Exercise description → Output the lines of the records below exactly, beginning at their first line and ending at the line with "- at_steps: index"; include no pictures.

[Items from a dataset]
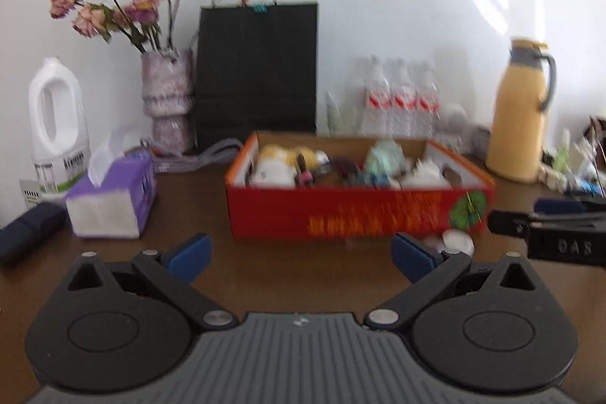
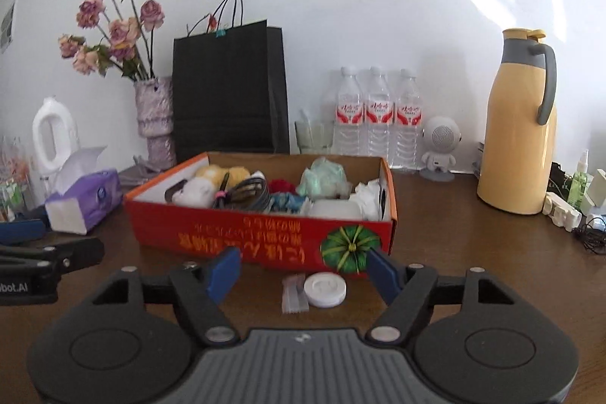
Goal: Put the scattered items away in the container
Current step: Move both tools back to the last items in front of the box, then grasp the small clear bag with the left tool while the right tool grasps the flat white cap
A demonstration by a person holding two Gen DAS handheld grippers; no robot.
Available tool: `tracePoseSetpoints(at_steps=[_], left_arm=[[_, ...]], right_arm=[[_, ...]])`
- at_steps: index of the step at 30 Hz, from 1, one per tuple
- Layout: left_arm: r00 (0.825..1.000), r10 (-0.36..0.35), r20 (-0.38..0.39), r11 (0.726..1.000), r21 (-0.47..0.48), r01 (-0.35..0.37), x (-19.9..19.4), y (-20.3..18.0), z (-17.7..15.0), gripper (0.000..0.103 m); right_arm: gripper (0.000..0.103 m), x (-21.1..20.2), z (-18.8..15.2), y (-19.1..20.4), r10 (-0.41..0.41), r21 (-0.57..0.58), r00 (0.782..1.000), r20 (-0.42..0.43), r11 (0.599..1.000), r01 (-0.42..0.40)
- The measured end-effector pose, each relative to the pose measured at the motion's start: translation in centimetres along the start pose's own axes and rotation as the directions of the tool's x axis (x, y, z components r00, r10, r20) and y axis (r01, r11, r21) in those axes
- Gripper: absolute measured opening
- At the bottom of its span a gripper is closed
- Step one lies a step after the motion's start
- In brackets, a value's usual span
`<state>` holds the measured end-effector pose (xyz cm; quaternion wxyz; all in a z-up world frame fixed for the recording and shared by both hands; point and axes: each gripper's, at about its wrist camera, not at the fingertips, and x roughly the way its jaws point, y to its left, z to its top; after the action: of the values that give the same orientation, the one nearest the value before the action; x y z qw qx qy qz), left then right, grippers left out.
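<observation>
Container: red cardboard box point(image 2: 261, 237) at the middle of the brown table point(image 2: 473, 271); already crowded with soft toys, a coiled cable and crumpled paper; its long printed side faces both cameras
Left out: white round lid point(image 2: 325, 289) and a small clear packet point(image 2: 293, 292), touching or nearly so; both on the table just outside the box's near wall, below its green pumpkin print; in the right wrist view they lie at 12 o'clock from the jaws, in the left wrist view the lid sits at about 1 o'clock
Right gripper point(image 2: 305, 277): jaws apart and empty; the lid and packet lie just ahead of the gap, nothing pressed
Left gripper point(image 1: 301, 258): jaws spread wide; nothing between them; bare table ahead, box beyond
Step in hand: likely the last pickups, since most items appear boxed
Next move: right gripper seems best placed; ease forward so the pads straddle the flat lid, close, lift over the near wall, release inside; the thin packet may need a separate, lower pinch
Risk: lid is low and may slide against the box
</observation>
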<state>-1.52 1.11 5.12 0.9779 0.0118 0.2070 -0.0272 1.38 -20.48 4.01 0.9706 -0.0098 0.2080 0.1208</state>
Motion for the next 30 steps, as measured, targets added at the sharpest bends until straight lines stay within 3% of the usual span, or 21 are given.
tracePoseSetpoints(at_steps=[4,7,15,16,17,25,26,28,30], left_arm=[[0.998,-0.033,-0.058,0.999,0.032,0.035,1.2,-1.0,-0.8,0.100],[0.995,-0.063,-0.078,0.998,0.015,0.064,2.2,-1.2,-0.3,0.089],[0.982,-0.158,-0.104,0.987,-0.038,0.155,6.1,-2.8,2.0,0.081],[0.979,-0.165,-0.116,0.986,-0.042,0.161,6.8,-3.2,2.2,0.080],[0.977,-0.170,-0.130,0.985,-0.037,0.167,7.5,-3.7,2.3,0.079],[0.941,-0.250,-0.227,0.967,-0.022,0.252,12.1,-7.8,2.7,0.072],[0.941,-0.241,-0.238,0.968,0.008,0.250,12.7,-8.6,2.6,0.069],[0.939,-0.227,-0.259,0.968,0.048,0.247,13.7,-9.5,2.3,0.050],[0.930,-0.231,-0.285,0.968,0.031,0.250,14.5,-9.6,2.2,0.042]], right_arm=[[0.049,4.0,-1.0,-1.1,-0.015,-0.011,0.993,-0.115,1.000,0.013],[0.048,7.0,-1.0,-2.1,-0.010,-0.004,0.987,-0.159,1.000,0.010],[0.047,10.8,-0.5,-2.3,0.039,-0.034,0.972,-0.231,0.998,-0.049],[0.043,10.9,-0.7,-2.2,0.047,-0.033,0.971,-0.233,0.998,-0.056],[0.038,10.8,-0.7,-2.2,0.045,-0.037,0.972,-0.232,0.998,-0.055],[0.038,7.1,-0.8,-5.8,0.025,0.096,0.988,-0.154,0.995,-0.010],[0.038,6.7,-0.9,-6.5,0.022,0.123,0.990,-0.139,0.992,-0.005],[0.038,6.0,-1.0,-7.4,0.028,0.158,0.995,-0.093,0.987,-0.014],[0.038,5.3,-1.1,-7.5,0.038,0.156,0.998,-0.040,0.987,-0.031]])
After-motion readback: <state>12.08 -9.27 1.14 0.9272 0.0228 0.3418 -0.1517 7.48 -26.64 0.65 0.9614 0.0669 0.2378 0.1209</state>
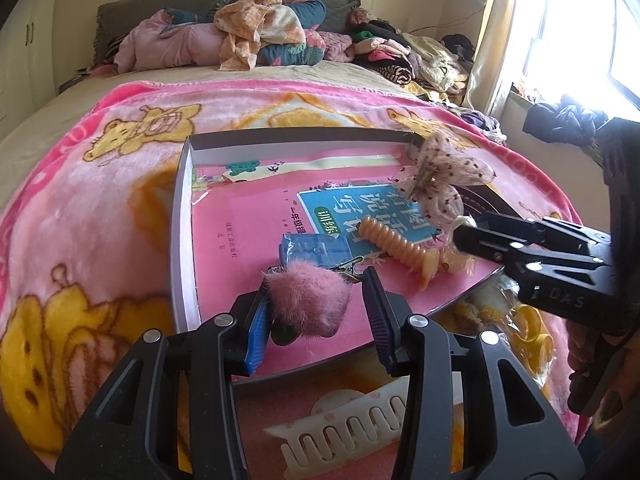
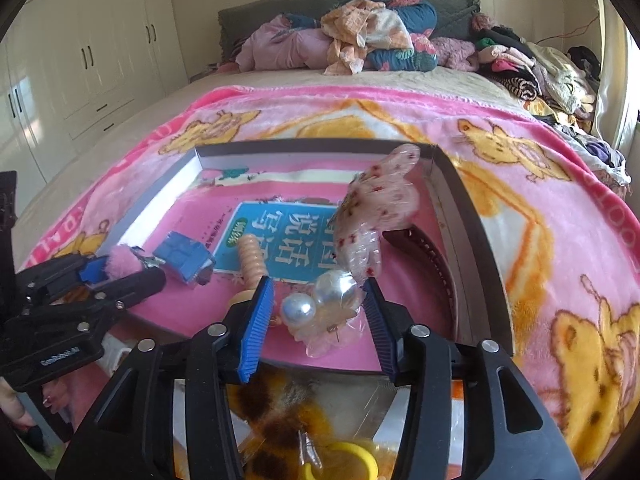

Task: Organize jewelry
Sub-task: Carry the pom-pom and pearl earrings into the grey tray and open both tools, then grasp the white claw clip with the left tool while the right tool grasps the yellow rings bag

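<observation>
A shallow box (image 1: 182, 216) with a pink book (image 1: 248, 232) as its floor lies on the bed. My left gripper (image 1: 318, 308) is open around a pink fluffy pompom clip (image 1: 310, 302) on the book. My right gripper (image 2: 318, 320) is open around a pearl hair piece in clear wrap (image 2: 320, 304), joined to a dotted sheer flower (image 2: 380, 204). In the left wrist view the right gripper (image 1: 460, 236) stands by the flower (image 1: 440, 172). A beige ribbed spiral clip (image 1: 394, 246) and a blue packet (image 1: 312, 248) lie between them.
A cream comb clip (image 1: 340, 432) lies under my left gripper. A yellow ring (image 2: 352, 460) and a brown fuzzy clip (image 2: 280, 412) lie under my right one. A dark headband (image 2: 436, 264) curves along the box's right wall. Piled clothes (image 2: 360, 36) fill the bed's far end.
</observation>
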Available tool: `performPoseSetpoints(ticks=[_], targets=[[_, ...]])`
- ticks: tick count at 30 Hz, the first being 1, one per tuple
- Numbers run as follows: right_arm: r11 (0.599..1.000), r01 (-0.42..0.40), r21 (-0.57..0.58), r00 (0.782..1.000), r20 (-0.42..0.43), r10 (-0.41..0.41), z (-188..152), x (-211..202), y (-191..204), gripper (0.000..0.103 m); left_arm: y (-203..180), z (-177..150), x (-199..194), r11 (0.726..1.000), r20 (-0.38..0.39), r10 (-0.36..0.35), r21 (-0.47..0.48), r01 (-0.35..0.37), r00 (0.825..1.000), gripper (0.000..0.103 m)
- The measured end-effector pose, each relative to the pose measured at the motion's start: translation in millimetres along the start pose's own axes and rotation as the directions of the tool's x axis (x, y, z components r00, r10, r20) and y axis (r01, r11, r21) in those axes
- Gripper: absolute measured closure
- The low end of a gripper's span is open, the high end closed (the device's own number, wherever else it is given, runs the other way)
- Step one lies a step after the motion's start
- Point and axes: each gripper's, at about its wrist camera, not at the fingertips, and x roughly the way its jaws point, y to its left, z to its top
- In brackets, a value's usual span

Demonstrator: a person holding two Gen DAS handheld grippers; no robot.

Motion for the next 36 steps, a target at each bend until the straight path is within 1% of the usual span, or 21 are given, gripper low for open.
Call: performPoseSetpoints(ticks=[3,6,11,13,14,16,20,22,36], targets=[[1.000,0.005,-0.005,1.000,0.027,-0.005,1,-11,1,0.051,0,0,0,1.000,0.000,0.000,0.000,0.000,1.000,0.067],[1.000,0.007,-0.001,0.999,0.046,-0.007,1,-21,0,0.045,-1,0,-2,1.000,0.004,-0.003,-0.004,0.003,1.000,0.057],[1.000,0.022,0.002,0.997,0.076,-0.022,-2,-37,0,0.037,-3,0,-5,1.000,0.011,-0.006,-0.007,0.006,1.000,0.049],[1.000,0.025,0.005,0.996,0.085,-0.025,-3,-42,0,0.031,-4,-1,-9,1.000,0.016,-0.009,-0.009,0.009,1.000,0.042],[1.000,0.025,0.008,0.996,0.090,-0.026,-4,-44,0,0.029,-4,-1,-10,1.000,0.019,-0.013,-0.011,0.013,1.000,0.040],[1.000,0.027,0.014,0.995,0.099,-0.028,-5,-49,0,0.026,-6,-1,-15,1.000,0.027,-0.019,-0.013,0.019,0.999,0.033],[0.999,0.037,0.012,0.993,0.113,-0.038,-5,-58,0,0.025,-9,0,-23,1.000,0.040,-0.023,-0.007,0.023,0.999,0.029],[0.999,0.037,0.013,0.992,0.118,-0.038,-5,-62,0,0.025,-11,1,-28,1.000,0.052,-0.025,-0.006,0.025,0.998,0.025],[0.998,0.056,0.008,0.984,0.170,-0.057,-8,-98,-1,0.025,-17,5,-60,1.000,0.116,-0.027,-0.010,0.029,0.993,0.024]])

Solution to this exercise →
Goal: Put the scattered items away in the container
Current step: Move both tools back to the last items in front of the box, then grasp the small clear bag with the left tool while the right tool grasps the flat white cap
A demonstration by a person holding two Gen DAS handheld grippers; no robot.
Available tool: `tracePoseSetpoints(at_steps=[_], left_arm=[[_, ...]], right_arm=[[_, ...]])`
- at_steps: index of the step at 30 Hz, from 1, one per tuple

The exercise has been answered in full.